I’ve begun a new series at Christianity Today called A Liturgical Year in Cinema (or, The Year in Liturgical Cinema). I’m exploring the themes of each feast and season throughout the Christian liturgical calendar and writing a theological reflection about those themes as I see them in films. While the beginning of Advent technically kicks off the liturgical calendar, we’re starting off 2016 with Epiphany and a reflection on two recent science-fiction films, Ex Machina and Her:
Bodies are gross. At least that’s what I learned growing up in a conservative evangelical environment, where I heard numerous warnings about the dangers of sex, the importance of modest attire, and the apparent biblical equation between “flesh” and “sin.”
A quick reading of Romans 8 or Galatians 5 drives the point home: flesh = bad. Many evangelicals seem deeply uncomfortable with the human body.
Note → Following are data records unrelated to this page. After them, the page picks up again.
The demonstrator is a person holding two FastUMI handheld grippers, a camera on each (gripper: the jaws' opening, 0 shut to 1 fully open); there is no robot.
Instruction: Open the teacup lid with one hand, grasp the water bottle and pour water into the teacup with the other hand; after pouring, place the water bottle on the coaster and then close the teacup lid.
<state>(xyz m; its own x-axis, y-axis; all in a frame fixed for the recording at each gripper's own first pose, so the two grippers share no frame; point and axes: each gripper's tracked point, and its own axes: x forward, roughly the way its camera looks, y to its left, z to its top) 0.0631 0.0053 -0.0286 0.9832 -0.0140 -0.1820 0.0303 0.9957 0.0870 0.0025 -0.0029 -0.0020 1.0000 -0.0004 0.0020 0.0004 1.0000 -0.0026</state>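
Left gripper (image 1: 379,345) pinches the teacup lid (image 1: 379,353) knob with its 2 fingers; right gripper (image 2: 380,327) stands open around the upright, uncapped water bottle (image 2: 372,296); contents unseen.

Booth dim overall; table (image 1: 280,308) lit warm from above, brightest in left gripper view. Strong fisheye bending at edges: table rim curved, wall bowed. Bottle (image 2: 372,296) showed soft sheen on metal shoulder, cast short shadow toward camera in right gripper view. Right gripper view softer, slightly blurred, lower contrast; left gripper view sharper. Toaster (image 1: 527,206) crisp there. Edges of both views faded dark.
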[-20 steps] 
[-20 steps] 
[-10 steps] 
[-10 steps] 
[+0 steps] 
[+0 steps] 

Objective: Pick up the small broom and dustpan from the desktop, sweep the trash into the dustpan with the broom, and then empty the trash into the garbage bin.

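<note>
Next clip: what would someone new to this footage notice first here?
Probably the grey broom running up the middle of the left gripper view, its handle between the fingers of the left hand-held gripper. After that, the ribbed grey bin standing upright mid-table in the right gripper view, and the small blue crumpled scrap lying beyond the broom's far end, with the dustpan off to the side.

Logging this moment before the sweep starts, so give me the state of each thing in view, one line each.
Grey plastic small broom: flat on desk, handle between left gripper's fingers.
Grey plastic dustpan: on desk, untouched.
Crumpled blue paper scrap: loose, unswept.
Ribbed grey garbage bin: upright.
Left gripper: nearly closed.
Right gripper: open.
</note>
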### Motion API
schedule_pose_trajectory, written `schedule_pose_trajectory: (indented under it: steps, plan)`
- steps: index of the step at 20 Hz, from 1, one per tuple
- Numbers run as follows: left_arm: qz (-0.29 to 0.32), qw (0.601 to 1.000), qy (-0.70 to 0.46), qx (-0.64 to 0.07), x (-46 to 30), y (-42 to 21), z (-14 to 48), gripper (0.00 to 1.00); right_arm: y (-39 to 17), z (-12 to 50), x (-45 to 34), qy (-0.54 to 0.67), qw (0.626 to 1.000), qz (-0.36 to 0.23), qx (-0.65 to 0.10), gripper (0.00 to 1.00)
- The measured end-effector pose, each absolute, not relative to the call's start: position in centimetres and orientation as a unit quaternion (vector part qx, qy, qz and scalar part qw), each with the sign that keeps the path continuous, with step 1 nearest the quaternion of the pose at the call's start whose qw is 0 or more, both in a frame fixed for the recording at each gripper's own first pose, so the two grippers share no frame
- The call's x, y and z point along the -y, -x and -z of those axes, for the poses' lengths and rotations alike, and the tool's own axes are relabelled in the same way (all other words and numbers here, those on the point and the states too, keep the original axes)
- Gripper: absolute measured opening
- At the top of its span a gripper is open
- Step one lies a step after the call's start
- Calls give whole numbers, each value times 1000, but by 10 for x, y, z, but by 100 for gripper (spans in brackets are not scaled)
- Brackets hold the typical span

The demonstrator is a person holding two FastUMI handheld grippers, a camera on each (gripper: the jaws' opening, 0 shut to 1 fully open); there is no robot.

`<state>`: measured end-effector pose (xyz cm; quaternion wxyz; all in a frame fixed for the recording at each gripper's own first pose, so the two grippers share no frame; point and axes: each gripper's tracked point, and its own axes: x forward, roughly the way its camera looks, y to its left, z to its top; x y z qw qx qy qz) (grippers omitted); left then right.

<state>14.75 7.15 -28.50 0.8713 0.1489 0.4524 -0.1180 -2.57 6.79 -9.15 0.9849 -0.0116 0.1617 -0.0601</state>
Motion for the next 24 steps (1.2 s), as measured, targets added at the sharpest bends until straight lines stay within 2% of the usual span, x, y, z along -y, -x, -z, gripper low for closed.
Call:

So perhaps it’s not surprising that when it comes to the paradoxical doctrine that Christ is both fully human and fully God, we tend to emphasize the latter over the former. Jesus is “God in a bod.” He’s more akin to an alien Superman than a true human.
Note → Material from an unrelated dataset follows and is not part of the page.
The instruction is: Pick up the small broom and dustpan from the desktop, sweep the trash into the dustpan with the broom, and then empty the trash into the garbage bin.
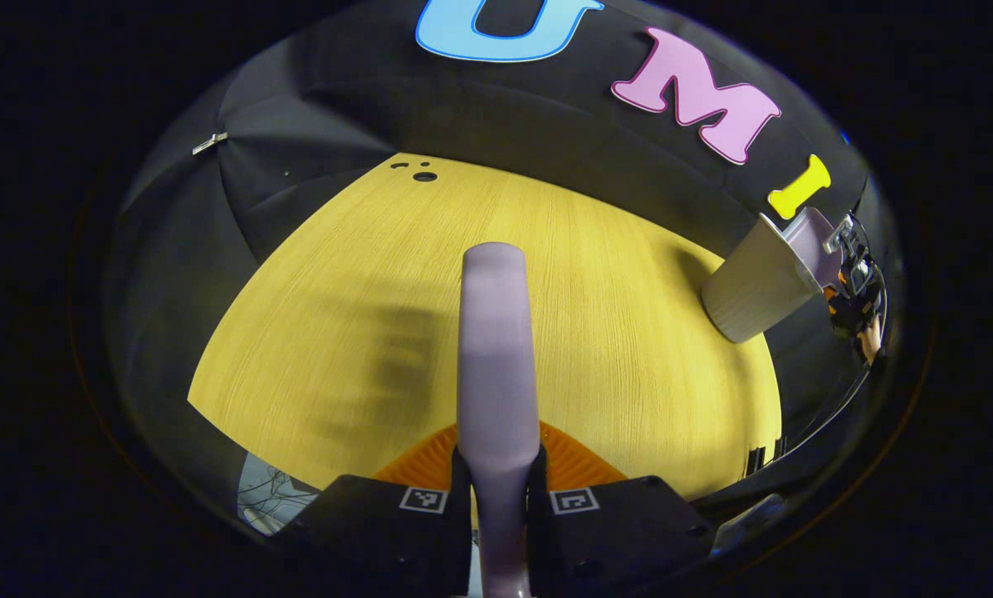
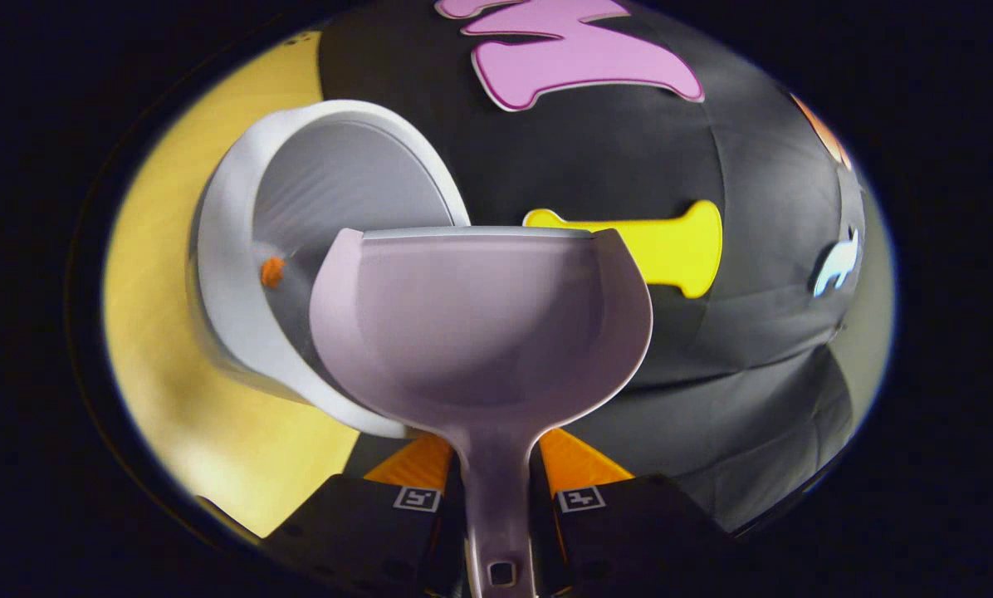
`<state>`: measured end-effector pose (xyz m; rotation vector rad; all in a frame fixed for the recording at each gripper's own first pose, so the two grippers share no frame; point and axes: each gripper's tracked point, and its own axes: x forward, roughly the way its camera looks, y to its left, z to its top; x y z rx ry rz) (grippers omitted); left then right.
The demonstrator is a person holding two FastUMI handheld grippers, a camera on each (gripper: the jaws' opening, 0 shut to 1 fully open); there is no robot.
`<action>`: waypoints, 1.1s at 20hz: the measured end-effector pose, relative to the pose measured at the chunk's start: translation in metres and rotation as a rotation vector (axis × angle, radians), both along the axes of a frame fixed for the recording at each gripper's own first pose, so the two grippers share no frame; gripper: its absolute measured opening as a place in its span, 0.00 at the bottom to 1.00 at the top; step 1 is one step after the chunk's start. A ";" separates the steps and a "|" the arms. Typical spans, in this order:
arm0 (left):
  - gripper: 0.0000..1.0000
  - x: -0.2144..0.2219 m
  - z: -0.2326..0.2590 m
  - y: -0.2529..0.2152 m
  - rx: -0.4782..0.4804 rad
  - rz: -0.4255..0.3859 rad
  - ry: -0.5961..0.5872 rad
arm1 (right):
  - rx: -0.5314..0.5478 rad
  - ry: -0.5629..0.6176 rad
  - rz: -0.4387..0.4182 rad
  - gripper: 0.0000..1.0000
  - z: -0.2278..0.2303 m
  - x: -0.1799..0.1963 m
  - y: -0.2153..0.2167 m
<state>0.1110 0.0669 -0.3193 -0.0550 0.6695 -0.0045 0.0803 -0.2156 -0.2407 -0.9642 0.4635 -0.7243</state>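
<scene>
Listing left to right. Left claw (image 1: 496, 477): closed on the broom handle (image 1: 494, 349), whose long axis runs straight ahead over the bare tabletop (image 1: 629, 332). Garbage bin (image 1: 758, 286): far right of that view, the right claw (image 1: 853, 282) at its rim. Right gripper view: bin (image 2: 239, 282) tipped, mouth facing the camera, an orange scrap (image 2: 272, 271) inside. Dustpan (image 2: 480, 324): handle clamped in the right claw (image 2: 496, 498), pan straight ahead, left edge overlapping the bin's mouth. Judgement: emptying under way; the right claw is the nearer, and the pan must tilt left into the bin.
</scene>
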 end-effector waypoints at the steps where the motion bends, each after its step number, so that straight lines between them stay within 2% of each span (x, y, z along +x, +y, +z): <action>1: 0.31 0.000 0.003 -0.001 -0.001 0.000 -0.004 | 0.063 -0.027 -0.006 0.36 0.000 -0.002 0.003; 5: 0.30 0.003 0.020 -0.008 -0.022 -0.013 -0.049 | 0.313 -0.146 -0.026 0.36 -0.001 -0.008 0.012; 12: 0.29 0.010 0.059 -0.031 -0.032 -0.071 -0.135 | 0.513 -0.304 0.013 0.36 0.014 0.001 0.030; 14: 0.29 0.011 0.067 -0.037 -0.026 -0.099 -0.154 | 0.587 -0.355 0.057 0.36 0.022 0.009 0.045; 17: 0.29 0.012 0.069 -0.041 0.001 -0.133 -0.161 | 0.689 -0.431 0.149 0.36 0.041 0.015 0.094; 18: 0.29 0.012 0.071 -0.043 0.002 -0.140 -0.164 | 0.715 -0.445 0.174 0.39 0.047 0.015 0.111; 19: 0.30 0.012 0.070 -0.044 0.002 -0.148 -0.167 | 0.738 -0.456 0.198 0.36 0.053 0.014 0.121; 22: 0.29 0.011 0.072 -0.045 0.002 -0.155 -0.182 | 0.796 -0.464 0.275 0.36 0.057 0.018 0.168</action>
We would never actually say this, but many of us find that our distrust of the flesh makes it difficult to see Jesus as fully human, with sweat and tears and hair and odor and desire. And this plays out in our church environments and communities, where it is far easier to talk about incarnational community than actually live in flesh-and-blood intimacy with one another. It’s easier to send an email or text message than have a face-to-face confrontation. It’s simpler to catch the sermon via podcast or video than make a commute to the building filled with faces and strangers.
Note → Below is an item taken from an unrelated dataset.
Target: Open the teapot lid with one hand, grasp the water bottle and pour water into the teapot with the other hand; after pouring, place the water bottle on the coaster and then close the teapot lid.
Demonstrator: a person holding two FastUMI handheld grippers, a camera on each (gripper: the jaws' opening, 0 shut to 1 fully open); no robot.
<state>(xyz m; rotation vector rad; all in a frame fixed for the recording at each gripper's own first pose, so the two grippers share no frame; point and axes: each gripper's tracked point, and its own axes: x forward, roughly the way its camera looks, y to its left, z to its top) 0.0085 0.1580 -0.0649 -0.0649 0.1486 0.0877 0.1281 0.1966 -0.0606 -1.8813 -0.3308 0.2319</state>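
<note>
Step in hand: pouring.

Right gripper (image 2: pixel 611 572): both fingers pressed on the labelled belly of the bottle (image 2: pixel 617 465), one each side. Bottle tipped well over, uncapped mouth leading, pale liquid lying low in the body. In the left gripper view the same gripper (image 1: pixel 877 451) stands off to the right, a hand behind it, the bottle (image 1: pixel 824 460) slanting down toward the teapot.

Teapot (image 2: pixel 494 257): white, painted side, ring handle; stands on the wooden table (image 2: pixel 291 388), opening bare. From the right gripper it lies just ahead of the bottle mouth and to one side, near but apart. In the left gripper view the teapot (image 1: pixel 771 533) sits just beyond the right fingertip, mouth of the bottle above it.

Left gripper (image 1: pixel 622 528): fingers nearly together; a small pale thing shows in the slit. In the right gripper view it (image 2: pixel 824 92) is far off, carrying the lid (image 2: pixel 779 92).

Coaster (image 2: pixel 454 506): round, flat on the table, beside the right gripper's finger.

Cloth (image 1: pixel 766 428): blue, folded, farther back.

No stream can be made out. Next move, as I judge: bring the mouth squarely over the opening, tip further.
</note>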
Yet if Jesus was fully human—not just God with a skin suit, but an actual human being—then perhaps we need a fuller understanding of God’s fleshly revelation and our response as flesh-bearers.
Two recent science-fiction films, Alex Garland’s Ex Machina (2015) and Spike Jonze’s Her (2013), point to our innate human desire for embodiment in a disembodied technological culture. Both stories build on themes from seminal sci-fi films, in which humans seek hope and salvation in artificial intelligence and technology—movies like Lang’s Metropolis or Kubrick’s 2001: A Space Odyssey.